Say how many lines of the listing below hold the word "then". Give only that number.

** PROVIDED DATA follows **

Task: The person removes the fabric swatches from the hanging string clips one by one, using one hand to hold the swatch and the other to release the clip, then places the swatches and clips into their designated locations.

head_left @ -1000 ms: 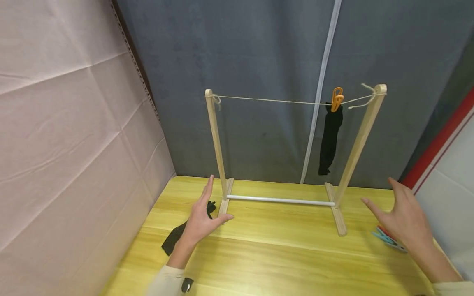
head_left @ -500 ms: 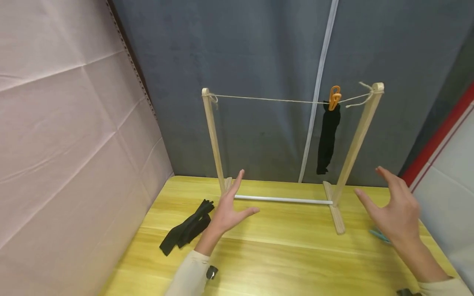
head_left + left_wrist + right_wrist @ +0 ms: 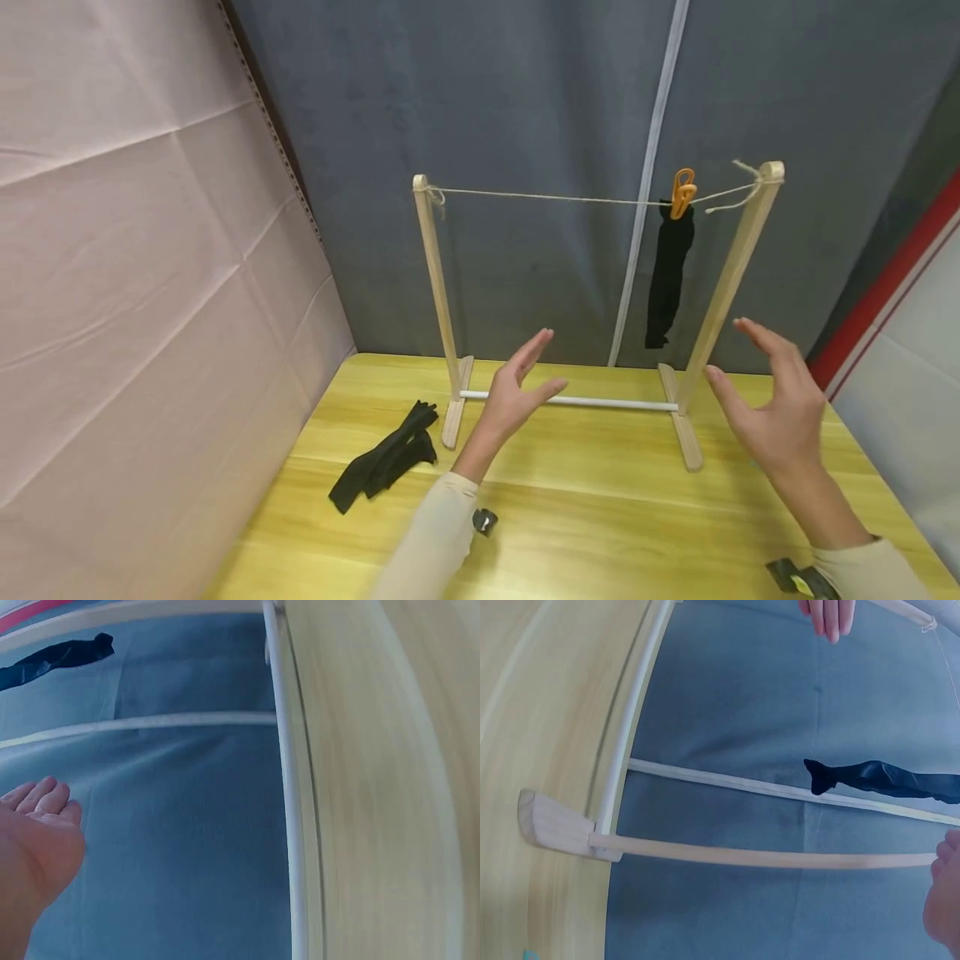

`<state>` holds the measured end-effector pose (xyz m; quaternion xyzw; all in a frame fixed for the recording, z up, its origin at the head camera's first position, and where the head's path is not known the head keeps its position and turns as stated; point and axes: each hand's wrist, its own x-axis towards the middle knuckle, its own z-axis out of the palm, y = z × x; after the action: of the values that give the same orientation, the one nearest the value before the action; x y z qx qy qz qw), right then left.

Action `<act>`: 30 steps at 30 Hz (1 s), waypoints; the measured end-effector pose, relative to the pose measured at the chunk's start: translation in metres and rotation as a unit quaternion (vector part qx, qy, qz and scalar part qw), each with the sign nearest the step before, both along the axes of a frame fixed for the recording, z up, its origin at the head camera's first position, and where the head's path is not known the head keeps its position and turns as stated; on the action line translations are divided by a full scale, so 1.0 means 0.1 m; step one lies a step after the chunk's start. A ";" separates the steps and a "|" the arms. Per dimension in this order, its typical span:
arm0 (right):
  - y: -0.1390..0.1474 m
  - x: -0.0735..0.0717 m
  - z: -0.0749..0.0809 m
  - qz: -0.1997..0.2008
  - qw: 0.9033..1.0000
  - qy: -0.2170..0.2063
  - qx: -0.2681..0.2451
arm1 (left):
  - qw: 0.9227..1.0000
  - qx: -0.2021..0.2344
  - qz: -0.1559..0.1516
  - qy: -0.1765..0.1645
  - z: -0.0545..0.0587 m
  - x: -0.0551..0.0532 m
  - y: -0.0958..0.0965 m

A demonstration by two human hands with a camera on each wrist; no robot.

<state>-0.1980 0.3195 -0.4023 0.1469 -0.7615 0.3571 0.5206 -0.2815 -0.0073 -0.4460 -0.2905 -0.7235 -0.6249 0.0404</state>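
My left hand (image 3: 513, 400), fingers stretched and thumb spread, hovers in front of the white crossbar (image 3: 607, 404) and holds nothing. Empty too, my right hand (image 3: 776, 408) is raised with parted thumb beside the right post (image 3: 727, 287) of a small wooden clothesline rack. From its string (image 3: 540, 197) hangs a long, narrow black sock (image 3: 667, 275), gripped by an orange clothespin (image 3: 682, 196) near the right end. In the right wrist view the hanging sock (image 3: 892, 780) lies between both hands. More black socks (image 3: 386, 458) lie on the table to the left of the rack.
The rack stands at the back of a yellow wood-grain table (image 3: 600, 517). Behind it is a dark grey curtain (image 3: 525, 100) with a pale strip. A light cloth wall (image 3: 150, 292) closes the left side, and a red-edged white panel (image 3: 907, 333) stands at right.
My left hand has moved right, away from over the black socks, uncovering them. My right hand has moved left and up towards the right post, and now covers the light-blue clothespin.
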 end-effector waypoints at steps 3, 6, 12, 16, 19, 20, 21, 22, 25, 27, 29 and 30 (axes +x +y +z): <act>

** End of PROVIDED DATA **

**ANSWER AREA**
2